Published May 25, 2022 | Version v1.1
Dataset Open

Time to Update the Split-Sample Approach in Hydrological Model Calibration v1.1

  • 1. University of Waterloo

Description

Time to Update the Split-Sample Approach in Hydrological Model Calibration

Hongren Shen1, Bryan A. Tolson1, Juliane Mai1

1Department of Civil and Environmental Engineering, University of Waterloo, Waterloo, Ontario, Canada

Corresponding author: Hongren Shen (hongren.shen@uwaterloo.ca)

Abstract

Model calibration and validation are critical in hydrological model robustness assessment. Unfortunately, the commonly-used split-sample test (SST) framework for data splitting requires modelers to make subjective decisions without clear guidelines. This large-sample SST assessment study empirically assesses how different data splitting methods influence post-validation model testing period performance, thereby identifying optimal data splitting methods under different conditions. This study investigates the performance of two lumped conceptual hydrological models calibrated and tested in 463 catchments across the United States using 50 different data splitting schemes. These schemes are established regarding the data availability, length and data recentness of the continuous calibration sub-periods (CSPs). A full-period CSP is also included in the experiment, which skips model validation. The assessment approach is novel in multiple ways including how model building decisions are framed as a decision tree problem and viewing the model building process as a formal testing period classification problem, aiming to accurately predict model success/failure in the testing period. Results span different climate and catchment conditions across a 35-year period with available data, making conclusions quite generalizable. Calibrating to older data and then validating models on newer data produces inferior model testing period performance in every single analysis conducted and should be avoided. Calibrating to the full available data and skipping model validation entirely is the most robust split-sample decision. Experimental findings remain consistent no matter how model building factors (i.e., catchments, model types, data availability, and testing periods) are varied. Results strongly support revising the traditional split-sample approach in hydrological modeling.

Version updates

v1.1 Updated on May 19, 2022. We added hydrographs for each catchment.

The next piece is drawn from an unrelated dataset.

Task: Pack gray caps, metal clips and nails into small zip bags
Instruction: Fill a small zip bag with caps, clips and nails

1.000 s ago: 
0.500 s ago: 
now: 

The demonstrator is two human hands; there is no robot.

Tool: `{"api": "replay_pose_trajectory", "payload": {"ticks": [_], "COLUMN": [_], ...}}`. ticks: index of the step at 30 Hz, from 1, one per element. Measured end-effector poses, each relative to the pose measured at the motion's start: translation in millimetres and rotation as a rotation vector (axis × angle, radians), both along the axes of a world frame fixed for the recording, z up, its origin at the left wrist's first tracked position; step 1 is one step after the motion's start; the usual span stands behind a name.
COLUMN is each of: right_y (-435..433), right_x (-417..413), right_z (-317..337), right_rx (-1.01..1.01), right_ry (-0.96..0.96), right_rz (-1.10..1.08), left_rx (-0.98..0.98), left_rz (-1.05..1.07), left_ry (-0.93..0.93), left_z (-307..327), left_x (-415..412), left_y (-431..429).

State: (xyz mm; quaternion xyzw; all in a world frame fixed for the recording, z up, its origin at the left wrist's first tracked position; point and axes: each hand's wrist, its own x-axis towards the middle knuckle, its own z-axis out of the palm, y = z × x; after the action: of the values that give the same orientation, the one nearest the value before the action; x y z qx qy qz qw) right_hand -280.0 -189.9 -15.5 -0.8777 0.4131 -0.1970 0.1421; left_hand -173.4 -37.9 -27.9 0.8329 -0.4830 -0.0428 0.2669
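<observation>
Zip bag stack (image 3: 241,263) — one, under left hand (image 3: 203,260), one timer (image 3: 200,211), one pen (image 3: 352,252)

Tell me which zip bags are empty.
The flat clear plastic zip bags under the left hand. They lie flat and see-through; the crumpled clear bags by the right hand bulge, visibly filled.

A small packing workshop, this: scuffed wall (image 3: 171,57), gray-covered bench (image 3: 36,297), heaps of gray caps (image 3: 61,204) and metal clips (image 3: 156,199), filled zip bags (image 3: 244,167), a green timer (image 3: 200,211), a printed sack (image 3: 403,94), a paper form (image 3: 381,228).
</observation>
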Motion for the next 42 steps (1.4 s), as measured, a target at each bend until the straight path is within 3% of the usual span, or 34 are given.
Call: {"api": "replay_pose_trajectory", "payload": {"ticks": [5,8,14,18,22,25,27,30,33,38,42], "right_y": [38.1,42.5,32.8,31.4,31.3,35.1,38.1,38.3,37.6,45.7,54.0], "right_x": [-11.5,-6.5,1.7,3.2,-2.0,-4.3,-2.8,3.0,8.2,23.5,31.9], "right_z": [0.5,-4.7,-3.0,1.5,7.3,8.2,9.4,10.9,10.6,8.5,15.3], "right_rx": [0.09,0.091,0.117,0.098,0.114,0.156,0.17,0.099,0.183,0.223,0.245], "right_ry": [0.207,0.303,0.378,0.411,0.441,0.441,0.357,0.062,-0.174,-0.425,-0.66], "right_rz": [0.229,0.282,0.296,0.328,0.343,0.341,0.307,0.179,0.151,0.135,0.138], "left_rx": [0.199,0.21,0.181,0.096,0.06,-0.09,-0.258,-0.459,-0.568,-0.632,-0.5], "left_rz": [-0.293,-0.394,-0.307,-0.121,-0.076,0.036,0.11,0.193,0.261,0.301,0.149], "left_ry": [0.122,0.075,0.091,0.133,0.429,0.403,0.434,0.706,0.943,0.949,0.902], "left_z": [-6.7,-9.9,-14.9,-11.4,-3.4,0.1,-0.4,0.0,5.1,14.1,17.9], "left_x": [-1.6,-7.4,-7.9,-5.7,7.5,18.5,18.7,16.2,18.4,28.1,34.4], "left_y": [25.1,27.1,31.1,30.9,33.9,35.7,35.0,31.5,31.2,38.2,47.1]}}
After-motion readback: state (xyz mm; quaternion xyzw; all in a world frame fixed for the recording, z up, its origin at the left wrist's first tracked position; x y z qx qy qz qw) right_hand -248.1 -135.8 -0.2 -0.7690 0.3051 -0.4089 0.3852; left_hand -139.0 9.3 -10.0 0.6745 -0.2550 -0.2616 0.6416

There are 8 parts of the zipped file attached in v1.1. You should download all of them and unzip all those eight parts together.

In this update, we added two zipped files in each gauge subfolder:

    (1) GR4J_Hydrographs.zip and

    (2) HMETS_Hydrographs.zip

Each of the zip files contains 50 CSV files. These CSV files are named with keywords of model name, gauge ID, and the calibration sub-period (CSP) identifier.

Each hydrograph CSV file contains four key columns:

    (1) Date time (note that the hour column is less significant since this is daily data);

    (2) Precipitation in mm that is the aggregated basin mean precipitation;

    (3) Simulated streamflow in m3/s and the column is named as "subXXX", where XXX is the ID of the catchment, specified in the CAMELS_463_gauge_info.txt file; and

    (4) Observed streamflow in m3/s and the column is named as "subXXX(observed)".

Note that these hydrograph CSV files reported period-ending time-averaged flows. They were directly produced by the Raven hydrological modeling framework. More information about the format of the hydrograph CSV files can be redirected to the Raven webpage.

v1.0 First version published on Jan 29, 2022.

Data description

This data was used in the paper entitled "Time to Update the Split-Sample Approach in Hydrological Model Calibration" by Shen et al. (2022).

Catchment, meteorological forcing and streamflow data are provided for hydrological modeling use. Specifically, the forcing and streamflow data are archived in the Raven hydrological modeling required format. The GR4J and HMETS model building results in the paper, i.e., reference KGE and KGE metrics in calibration, validation and testing periods, are provided for replication of the split-sample assessment performed in the paper.

Data content

The data folder contains a gauge info file (CAMELS_463_gauge_info.txt), which reports basic information of each catchment, and 463 subfolders, each having four files for a catchment, including:

    (1) Raven_Daymet_forcing.rvt, which contains Daymet meteorological forcing (i.e., daily precipitation in mm/d, minimum and maximum air temperature in deg_C, shortwave in MJ/m2/day, and day length in day) from Jan 1st 1980 to Dec 31 2014 in a Raven hydrological modeling required format.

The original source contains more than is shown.